Applying the Schowengerdt rationale, one could conclude that Dr. Patel’s license merely represents his privilege to practice med*716icine in Kansas and that the Board may revoke the privilege regardless of whether the license exists. The Schowengerdt court construed the driver’s licensing law liberally in order to effectuate the purpose of protecting the public. 14 Kan. App. 2d at 149. Similarly, the KHAA is entitled to a broad and liberal construction. In State v. Mountjoy, 257 Kan. 163, 177, 891 P. 2d 376 (1995), our Supreme Court commented on the KHAA:

“Among all the objects sought to be secured by government, none is more important than the preservation of the public health. [Citation omitted.] It is fundamental that where a statute is designed to protect the public, the language of that statute must be construed in the light of the legislative intent and purpose and is entitled to a broad interpretation so that its public purpose may be fully carried out.”
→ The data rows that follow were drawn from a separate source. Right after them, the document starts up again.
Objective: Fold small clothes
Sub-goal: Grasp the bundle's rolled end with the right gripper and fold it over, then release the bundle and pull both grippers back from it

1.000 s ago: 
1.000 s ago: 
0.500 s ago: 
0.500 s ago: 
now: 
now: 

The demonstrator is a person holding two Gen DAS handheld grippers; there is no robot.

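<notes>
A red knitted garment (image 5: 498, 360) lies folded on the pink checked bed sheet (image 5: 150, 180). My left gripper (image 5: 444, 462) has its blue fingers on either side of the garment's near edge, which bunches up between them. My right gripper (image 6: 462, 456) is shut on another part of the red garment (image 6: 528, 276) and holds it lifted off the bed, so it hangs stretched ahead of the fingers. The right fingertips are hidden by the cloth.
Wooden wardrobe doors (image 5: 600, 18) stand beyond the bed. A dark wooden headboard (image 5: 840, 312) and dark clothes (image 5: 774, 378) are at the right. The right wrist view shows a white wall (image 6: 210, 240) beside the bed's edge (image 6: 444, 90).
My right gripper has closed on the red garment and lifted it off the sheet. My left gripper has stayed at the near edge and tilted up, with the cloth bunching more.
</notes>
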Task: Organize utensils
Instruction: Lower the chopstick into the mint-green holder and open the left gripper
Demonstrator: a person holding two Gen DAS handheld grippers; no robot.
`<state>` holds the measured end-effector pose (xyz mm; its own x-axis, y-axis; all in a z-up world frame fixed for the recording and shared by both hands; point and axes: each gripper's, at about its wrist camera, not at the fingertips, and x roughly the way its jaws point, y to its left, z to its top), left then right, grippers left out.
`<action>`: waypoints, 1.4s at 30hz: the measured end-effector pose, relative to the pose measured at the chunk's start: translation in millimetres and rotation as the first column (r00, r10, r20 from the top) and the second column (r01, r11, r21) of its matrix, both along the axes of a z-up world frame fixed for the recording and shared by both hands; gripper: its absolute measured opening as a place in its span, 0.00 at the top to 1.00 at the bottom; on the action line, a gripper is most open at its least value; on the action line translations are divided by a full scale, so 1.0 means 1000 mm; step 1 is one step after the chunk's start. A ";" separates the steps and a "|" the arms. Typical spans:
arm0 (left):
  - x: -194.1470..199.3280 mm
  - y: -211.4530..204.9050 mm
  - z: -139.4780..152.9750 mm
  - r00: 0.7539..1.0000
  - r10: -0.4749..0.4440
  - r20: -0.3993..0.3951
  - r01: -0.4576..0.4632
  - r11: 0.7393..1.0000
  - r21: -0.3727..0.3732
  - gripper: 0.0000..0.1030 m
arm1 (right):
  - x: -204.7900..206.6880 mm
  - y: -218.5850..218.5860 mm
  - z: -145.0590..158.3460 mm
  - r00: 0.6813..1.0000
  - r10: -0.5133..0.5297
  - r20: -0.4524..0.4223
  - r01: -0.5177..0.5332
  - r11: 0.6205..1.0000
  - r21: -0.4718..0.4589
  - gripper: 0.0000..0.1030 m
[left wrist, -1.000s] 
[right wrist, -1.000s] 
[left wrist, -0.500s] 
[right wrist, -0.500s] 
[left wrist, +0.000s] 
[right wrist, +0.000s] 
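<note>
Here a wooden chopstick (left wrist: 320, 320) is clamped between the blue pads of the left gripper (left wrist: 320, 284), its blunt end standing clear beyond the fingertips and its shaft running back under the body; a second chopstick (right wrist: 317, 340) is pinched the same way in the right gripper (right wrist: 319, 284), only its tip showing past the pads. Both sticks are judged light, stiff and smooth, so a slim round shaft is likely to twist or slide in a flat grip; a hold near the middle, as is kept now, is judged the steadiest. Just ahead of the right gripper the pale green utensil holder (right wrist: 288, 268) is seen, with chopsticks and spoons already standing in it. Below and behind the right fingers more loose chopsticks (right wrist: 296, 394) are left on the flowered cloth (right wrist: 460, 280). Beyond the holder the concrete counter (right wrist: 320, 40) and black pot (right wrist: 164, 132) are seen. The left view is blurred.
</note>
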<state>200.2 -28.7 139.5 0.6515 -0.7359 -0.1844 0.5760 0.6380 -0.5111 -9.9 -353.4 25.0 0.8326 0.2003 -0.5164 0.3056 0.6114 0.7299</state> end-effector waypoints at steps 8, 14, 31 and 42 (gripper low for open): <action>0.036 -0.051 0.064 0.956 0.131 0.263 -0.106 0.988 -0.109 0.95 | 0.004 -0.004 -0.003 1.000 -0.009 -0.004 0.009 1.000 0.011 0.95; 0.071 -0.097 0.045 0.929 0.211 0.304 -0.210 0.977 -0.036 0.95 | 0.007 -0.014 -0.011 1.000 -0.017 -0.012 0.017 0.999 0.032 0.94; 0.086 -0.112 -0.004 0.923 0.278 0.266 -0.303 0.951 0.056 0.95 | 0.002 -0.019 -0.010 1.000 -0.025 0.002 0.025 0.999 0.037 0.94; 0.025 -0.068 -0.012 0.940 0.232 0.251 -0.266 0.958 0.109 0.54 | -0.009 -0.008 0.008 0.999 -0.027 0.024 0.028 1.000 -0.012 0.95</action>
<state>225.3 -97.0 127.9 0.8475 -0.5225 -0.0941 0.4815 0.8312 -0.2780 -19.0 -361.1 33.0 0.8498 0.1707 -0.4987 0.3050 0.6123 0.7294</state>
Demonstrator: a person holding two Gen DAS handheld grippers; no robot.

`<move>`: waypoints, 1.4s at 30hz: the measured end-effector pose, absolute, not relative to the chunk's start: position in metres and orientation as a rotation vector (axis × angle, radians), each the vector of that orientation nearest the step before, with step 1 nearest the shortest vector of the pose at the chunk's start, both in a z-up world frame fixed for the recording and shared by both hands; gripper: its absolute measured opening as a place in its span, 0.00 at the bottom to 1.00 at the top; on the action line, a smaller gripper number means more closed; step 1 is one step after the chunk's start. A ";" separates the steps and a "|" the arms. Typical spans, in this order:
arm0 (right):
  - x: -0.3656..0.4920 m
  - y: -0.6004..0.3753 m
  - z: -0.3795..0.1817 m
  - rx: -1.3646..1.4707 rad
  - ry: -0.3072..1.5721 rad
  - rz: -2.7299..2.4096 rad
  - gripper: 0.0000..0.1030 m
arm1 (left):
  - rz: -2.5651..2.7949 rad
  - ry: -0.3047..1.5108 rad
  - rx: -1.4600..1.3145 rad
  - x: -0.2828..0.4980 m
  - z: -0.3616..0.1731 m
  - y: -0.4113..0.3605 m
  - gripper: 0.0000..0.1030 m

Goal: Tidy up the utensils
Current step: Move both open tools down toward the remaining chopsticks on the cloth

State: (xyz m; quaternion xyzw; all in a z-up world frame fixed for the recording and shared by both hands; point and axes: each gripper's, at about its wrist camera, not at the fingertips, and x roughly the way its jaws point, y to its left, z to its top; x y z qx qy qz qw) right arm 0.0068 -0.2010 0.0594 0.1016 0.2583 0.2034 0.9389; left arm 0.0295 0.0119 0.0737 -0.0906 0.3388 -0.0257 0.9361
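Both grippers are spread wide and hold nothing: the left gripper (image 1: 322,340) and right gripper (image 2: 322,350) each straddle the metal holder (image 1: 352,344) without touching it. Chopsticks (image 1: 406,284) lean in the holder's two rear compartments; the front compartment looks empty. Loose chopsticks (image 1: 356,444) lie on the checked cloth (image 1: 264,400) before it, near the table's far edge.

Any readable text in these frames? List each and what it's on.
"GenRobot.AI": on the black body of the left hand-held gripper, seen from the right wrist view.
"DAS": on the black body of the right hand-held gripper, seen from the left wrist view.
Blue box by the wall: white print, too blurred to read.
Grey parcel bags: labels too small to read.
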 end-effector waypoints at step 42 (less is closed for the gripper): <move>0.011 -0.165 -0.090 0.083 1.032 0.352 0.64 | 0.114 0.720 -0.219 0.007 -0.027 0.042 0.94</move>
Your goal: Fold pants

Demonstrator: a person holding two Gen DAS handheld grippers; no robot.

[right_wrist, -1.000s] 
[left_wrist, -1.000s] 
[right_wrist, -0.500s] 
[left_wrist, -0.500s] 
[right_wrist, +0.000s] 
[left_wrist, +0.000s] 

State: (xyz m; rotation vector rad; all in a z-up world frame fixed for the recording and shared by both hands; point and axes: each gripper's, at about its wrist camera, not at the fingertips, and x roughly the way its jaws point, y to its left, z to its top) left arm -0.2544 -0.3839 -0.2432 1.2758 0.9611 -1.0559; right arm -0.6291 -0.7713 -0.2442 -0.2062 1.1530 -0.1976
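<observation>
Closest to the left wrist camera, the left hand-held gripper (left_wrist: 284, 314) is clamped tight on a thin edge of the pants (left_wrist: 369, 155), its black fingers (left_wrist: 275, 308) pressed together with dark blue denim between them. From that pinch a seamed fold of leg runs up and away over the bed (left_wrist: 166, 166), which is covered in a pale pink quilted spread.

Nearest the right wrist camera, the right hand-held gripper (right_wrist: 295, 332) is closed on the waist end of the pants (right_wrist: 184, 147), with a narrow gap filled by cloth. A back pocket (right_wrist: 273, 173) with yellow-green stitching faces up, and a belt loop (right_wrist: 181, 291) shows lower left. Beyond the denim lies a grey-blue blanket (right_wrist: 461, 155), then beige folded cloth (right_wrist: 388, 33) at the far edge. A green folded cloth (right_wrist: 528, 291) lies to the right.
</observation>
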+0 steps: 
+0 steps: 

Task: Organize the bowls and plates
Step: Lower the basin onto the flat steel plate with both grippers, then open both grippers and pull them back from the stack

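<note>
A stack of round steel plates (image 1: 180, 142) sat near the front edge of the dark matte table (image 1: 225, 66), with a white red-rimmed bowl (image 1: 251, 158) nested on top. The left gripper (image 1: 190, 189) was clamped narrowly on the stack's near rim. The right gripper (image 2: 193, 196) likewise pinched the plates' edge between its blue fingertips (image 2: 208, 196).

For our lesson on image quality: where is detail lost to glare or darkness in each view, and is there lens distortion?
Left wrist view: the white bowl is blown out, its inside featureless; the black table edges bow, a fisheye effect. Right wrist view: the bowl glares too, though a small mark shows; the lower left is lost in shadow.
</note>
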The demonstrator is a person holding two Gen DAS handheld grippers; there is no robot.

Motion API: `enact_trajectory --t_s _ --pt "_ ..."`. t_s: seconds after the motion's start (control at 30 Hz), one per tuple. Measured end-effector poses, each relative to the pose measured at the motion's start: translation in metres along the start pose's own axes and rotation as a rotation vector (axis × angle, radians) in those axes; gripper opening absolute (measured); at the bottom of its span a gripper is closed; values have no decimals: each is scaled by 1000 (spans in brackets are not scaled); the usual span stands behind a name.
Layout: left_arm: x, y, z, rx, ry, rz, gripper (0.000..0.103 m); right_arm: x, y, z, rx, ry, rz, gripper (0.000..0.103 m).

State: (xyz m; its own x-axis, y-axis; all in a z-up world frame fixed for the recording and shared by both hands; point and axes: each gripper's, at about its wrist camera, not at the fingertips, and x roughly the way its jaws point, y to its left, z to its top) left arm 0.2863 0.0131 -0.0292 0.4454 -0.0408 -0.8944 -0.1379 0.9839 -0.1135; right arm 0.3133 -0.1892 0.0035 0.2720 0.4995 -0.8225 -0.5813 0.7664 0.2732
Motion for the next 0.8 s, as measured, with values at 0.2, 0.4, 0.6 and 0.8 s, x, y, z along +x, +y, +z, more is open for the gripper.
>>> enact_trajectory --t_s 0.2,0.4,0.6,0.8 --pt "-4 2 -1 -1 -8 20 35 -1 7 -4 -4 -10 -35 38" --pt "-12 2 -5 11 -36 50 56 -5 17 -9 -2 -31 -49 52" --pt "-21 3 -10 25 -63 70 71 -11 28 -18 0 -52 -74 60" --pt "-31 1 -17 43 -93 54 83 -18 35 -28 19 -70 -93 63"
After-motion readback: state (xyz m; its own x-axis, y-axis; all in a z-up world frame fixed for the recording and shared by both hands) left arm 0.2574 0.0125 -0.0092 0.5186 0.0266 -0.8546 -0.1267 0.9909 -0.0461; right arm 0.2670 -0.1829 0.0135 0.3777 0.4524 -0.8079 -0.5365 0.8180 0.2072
Following the Schowengerdt rationale, we conclude that the legislature intended to give the Board jurisdiction to revoke, suspend, or limit an individual’s privilege to practice medicine, regardless of whether the license representing that privilege is valid.

Dr. Patel also contends that the district court should not have allowed the Board to proceed since any action taken by the Board would be moot. Because his license was canceled and did not exist, Dr. Patel reasons that any action by the board to revoke his license would have no effect.

Our Supreme Court discussed the concept of mootness in Allenbrand v. Contractor, 253 Kan. 315, Syl. ¶ 1, 855 P.2d 926 (1993): “Courts are statutorily and constitutionally without authority to render advisory opinions in cases found to be moot. A cáse is moot when no further controversy exists between the parties and where any judgment of the court would be without effect.”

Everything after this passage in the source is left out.